Once again Cameron has devised a romance similar to Titanic's - an American grunt falls in love with a Na'vi princess - but this time with far more emotive power. Instead of embracing on a ship's prow, they ride their banshee steeds in ecstatic communion across the Pandoran sky. Think of them as the prince and princess of the world. Worthington, an Australian actor who had the second lead in the recent Terminator movie, has little of Leonardo DiCaprio's star power; but the resolve and good nature he radiates make Jake one of those ordinary heroes who rise to extraordinary heights. Saldana, though encased in CGI blue throughout the movie, manages to be the movie's driving force: yet again in a Cameron film, we find a strong woman seeking a man whose strength she can tap. But unlike the tryst between DiCaprio and Kate Winslet, this love affair has consequences. It is not a footnote to history; it makes history, as two species merge to save a planet. (Read: "King of the (Blue) World".)

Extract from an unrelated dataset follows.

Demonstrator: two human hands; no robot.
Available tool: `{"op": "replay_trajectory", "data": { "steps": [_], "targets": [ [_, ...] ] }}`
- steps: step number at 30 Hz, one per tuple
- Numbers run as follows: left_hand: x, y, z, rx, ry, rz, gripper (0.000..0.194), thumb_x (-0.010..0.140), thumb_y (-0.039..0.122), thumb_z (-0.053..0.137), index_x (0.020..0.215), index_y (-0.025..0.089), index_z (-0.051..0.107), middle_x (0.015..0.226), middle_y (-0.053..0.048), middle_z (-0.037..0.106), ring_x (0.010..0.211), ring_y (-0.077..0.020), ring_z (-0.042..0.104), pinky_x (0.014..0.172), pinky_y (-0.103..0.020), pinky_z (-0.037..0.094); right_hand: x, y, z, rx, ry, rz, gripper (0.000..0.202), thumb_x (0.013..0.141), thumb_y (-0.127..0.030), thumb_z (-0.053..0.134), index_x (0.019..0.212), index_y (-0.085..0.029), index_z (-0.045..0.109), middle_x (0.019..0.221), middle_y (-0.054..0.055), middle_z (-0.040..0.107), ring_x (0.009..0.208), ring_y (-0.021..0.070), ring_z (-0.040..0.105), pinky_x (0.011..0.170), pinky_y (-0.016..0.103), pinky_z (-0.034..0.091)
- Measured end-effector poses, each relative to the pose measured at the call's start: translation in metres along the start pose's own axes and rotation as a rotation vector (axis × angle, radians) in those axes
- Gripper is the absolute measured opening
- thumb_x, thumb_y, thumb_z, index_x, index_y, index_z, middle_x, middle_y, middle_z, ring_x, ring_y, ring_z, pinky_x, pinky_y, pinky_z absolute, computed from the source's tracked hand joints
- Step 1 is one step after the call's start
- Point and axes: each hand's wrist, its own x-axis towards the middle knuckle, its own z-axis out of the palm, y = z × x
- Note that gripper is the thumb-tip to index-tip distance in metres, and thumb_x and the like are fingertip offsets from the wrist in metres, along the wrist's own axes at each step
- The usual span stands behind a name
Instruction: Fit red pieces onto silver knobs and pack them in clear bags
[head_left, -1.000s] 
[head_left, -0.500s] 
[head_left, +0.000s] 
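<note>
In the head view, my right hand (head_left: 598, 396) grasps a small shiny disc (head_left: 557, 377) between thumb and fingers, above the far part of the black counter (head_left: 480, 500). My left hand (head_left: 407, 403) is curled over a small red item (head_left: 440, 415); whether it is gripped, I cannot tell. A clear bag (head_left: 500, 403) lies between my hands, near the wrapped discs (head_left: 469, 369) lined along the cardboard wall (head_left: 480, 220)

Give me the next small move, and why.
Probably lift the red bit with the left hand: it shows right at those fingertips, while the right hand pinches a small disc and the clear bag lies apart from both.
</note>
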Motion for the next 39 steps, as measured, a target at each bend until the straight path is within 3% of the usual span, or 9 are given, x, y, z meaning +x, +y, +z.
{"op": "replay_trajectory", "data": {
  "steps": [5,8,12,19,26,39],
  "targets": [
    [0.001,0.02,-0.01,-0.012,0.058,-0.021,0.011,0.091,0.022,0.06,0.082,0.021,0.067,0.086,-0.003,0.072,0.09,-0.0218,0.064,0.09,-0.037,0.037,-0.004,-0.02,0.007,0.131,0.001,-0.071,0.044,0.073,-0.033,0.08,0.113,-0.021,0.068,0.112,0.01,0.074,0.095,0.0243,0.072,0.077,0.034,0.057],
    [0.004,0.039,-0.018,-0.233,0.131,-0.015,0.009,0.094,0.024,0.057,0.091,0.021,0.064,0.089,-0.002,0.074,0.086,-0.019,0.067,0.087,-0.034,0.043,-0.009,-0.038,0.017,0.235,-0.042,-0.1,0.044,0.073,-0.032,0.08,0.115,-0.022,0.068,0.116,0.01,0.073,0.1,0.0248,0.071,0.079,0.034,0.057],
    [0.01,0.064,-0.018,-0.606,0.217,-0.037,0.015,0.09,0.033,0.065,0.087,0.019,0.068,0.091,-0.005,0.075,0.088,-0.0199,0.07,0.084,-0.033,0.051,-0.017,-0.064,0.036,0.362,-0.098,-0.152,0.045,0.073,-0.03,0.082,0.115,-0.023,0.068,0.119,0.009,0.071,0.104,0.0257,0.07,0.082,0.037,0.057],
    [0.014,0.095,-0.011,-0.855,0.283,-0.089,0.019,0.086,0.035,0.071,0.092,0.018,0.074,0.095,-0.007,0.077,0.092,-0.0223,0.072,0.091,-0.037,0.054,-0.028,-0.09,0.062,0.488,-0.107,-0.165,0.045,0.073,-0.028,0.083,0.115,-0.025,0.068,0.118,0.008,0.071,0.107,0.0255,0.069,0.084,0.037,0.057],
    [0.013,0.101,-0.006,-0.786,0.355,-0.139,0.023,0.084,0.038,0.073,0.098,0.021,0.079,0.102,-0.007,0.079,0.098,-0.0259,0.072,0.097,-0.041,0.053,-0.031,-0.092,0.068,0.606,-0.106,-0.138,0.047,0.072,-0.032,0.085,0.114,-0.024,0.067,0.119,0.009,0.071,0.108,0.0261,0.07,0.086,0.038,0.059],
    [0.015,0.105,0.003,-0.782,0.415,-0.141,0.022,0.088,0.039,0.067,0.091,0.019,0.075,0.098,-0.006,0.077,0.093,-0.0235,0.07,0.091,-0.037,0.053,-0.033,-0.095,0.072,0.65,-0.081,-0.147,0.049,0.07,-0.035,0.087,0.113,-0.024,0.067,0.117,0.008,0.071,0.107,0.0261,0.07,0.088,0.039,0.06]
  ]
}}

And by a planet, Cameron clearly means our planet. Among his activities in the dozen years since Titanic, the director made two underwater documentaries (Ghosts of the Abyss and Aliens of the Deep) that marked him as both an explorer and a conservationist. Avatar brings his social concerns to the surface. This is not only the most elaborate public-service commercial for those of the tree-hugger persuasion; it's also a call to save what we've got, environmentally, and leave indigenous people as they are - an argument applicable to the attempt of any nation (say, the U.S.) to colonize another land (say, Iraq or Afghanistan). The rooting interest in Avatar is for the Na'vi, and against the American ex-soldiers whose job it is to police the planet. When some of them die, in the battle that consumes the final third of this 2hr.42min. extravaganza, you're meant to cheer. And you will. (Read Techland on Avatar.)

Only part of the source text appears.